Cooking kangaroo meat
Cooking with kangaroo meat takes practice. The most important thing to remember is that some cuts don’t require a lengthy cooking time. Ideally, steaks should be served medium rare to prevent them from drying out due to their low-fat content. In contrast, kangaroo tail, much like oxtail, requires a longer, slower cooking process.
Kangaroo mince recipes
Like beef mince, kangaroo mince can be used to make your favourite dishes such as cottage pie, lasagna, spaghetti bolognese, vetkoek fillings, and even bobotie! All you need to do is swap your beef mince for kangaroo and brown it thoroughly!
Kangaroo steak recipe
The trick with kangaroo steak is to keep your cooking time to a minimum to ensure the meat doesn’t dry out and become tough. In fact, cooking kangaroo steak is much the same as whipping up a tasty beef steak with fried onions and all the trimmings!
Kangaroo fillet recipe
Everyone enjoys a fillet sandwich, but what about trying a roo fillet sandwich? After seasoning the kangaroo fillets and a quick fry, there’s not much difference between whipping up a kanga sarnie or a beef sub!
Kangaroo burger recipe
As ground kangaroo recipes go, the kangaroo burger is possibly the easiest for newbie kangaroo connoisseurs. Simply create some decent-sized patties like you would if making a beef pattie, sprinkle with herbs and fry them!

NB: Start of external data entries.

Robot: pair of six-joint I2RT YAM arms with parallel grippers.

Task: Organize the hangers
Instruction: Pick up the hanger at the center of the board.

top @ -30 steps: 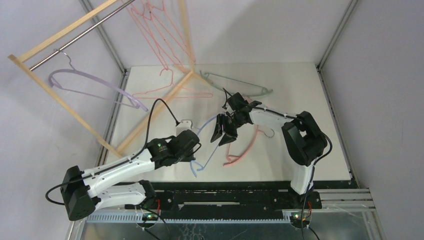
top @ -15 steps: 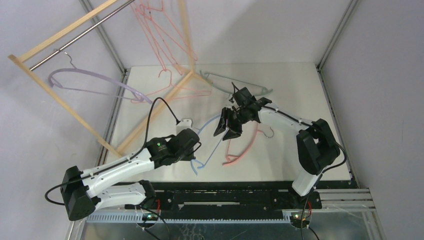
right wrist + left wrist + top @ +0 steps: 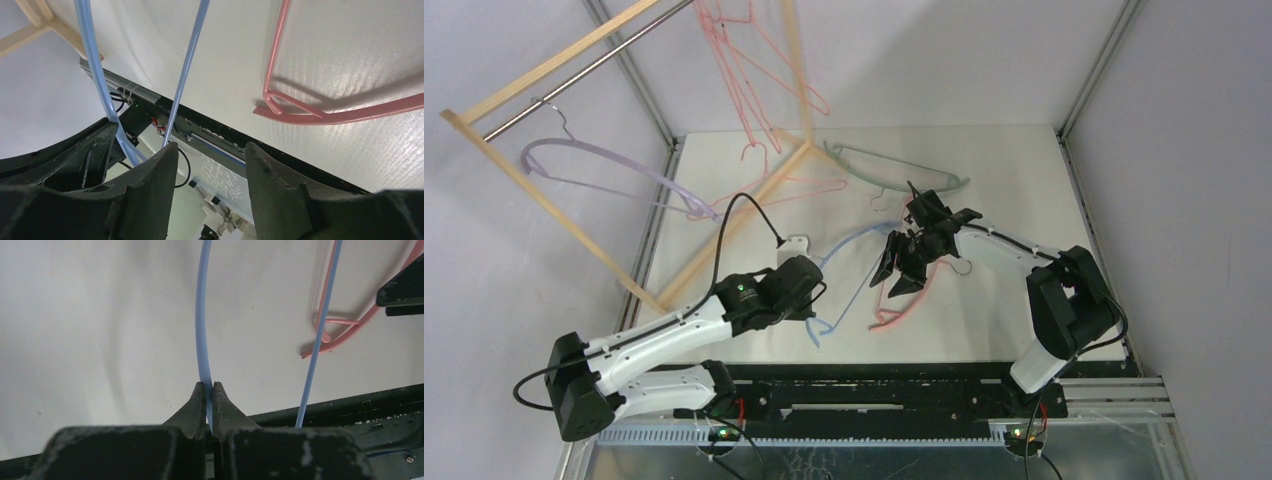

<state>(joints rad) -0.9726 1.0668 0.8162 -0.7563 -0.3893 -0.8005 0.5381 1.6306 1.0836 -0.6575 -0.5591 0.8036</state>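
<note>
Top external view.

1. White counter (image 3: 1024,180), carrying a light wooden rack frame (image 3: 554,212) with a metal rod (image 3: 589,67).
2. Lilac curved hanger (image 3: 654,169), hung by its hook on the rod, left end.
3. Thin pink-red wire hangers (image 3: 742,75), several, hung together at the rod's far end.
4. Single pink-red wire hanger (image 3: 799,185), flat on the counter beside the rack's foot.
5. Green curved hanger (image 3: 904,163), flat at the back of the counter.
6. Blue curved plastic hanger (image 3: 202,315), mid-counter, near end raised. The left pincer (image 3: 210,392) is clamped tight on its thin bar.
7. Pink curved plastic hanger (image 3: 350,117) with a metal hook, flat on the counter just right of the blue one.
8. Right pincer (image 3: 207,150), jaws apart and holding nothing, above the counter between the blue and pink hangers. A blue bar runs down to its left finger; whether they touch cannot be told.
</note>
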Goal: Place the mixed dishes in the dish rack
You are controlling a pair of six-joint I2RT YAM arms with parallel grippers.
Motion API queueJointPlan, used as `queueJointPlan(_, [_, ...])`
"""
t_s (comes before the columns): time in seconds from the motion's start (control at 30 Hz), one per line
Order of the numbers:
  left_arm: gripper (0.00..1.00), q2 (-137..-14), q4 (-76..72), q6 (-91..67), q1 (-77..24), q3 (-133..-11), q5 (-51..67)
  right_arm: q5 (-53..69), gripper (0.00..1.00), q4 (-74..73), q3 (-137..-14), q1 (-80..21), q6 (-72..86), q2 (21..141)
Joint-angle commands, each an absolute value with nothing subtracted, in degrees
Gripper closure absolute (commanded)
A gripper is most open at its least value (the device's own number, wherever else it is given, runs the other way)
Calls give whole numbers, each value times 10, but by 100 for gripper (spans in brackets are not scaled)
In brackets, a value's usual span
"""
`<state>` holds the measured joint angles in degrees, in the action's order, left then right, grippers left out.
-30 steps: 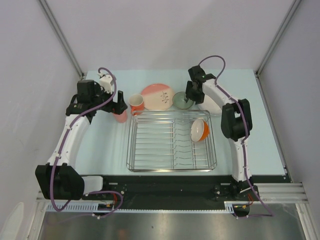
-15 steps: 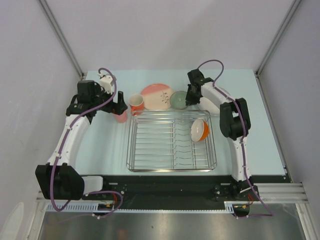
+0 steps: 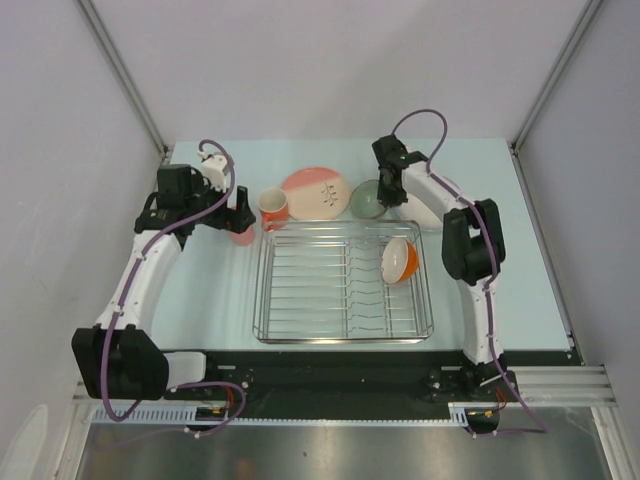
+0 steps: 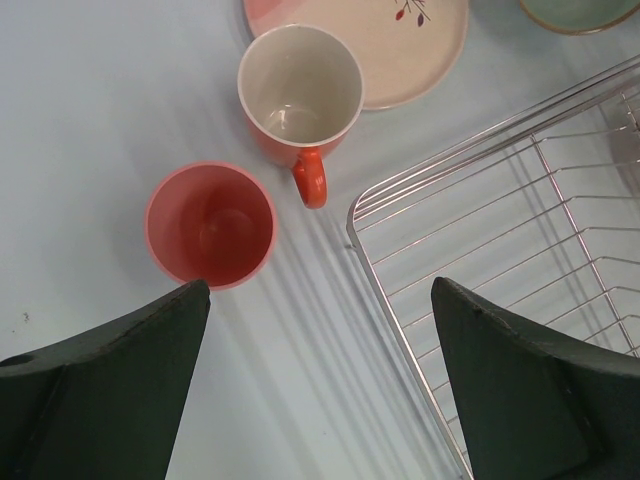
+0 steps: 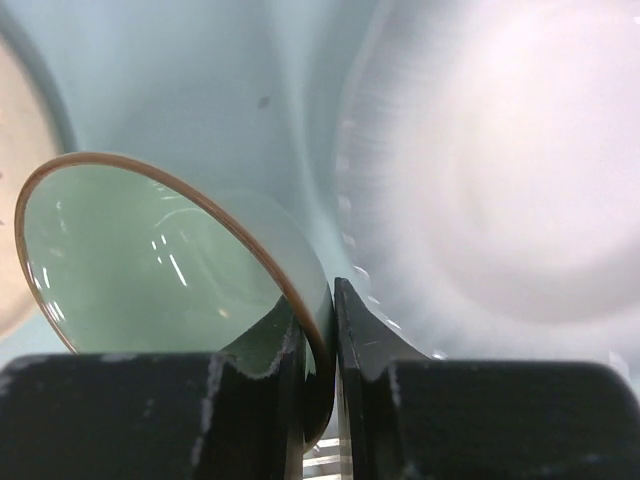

Kangaroo recipe slow cooker
Slow cooker recipes are ideal for meat cuts that require a long and slow cooking process, for example, oxtail, lamb shank, and stewing cuts. This is because the slow cooker renders the tough meat tender and, most importantly, tasty! And the same is true for roo cuts such as kangaroo tail and kangaroo shanks. So haul out that slow cooker and dive into this delicious kangaroo tail recipe or follow your usual lamb shank recipe and swap the lamb for kangaroo!
Diced kangaroo recipe
Stew is a great anytime favourite, especially when the weather is cold, which happens regularly if you live abroad! While you would normally use beef, lamb, or chicken in your stew, diced kangaroo is equally wholesome and tasty!
Kangaroo beef jerky / dried kangaroo meat
Ooh, here’s something some Saffas might find difficult to swallow, kangaroo beef jerky! This is basically dried kangaroo meat, processed in the same way as beef biltong. But does it taste the same? Well, that’s something you’ll have to tell us when you finally pluck up the courage to taste it! However, it might be a ‘kind of’ substitute when suffering from severe biltong hunger pangs!
As South Africans, we are certainly not strangers to the weird, wonderful and wacky when it comes to cuisine with a twist! Many of our traditional dishes have those across the pond scratching their heads in disbelief. That said, getting used to those wallaby steaks may take a little extra time!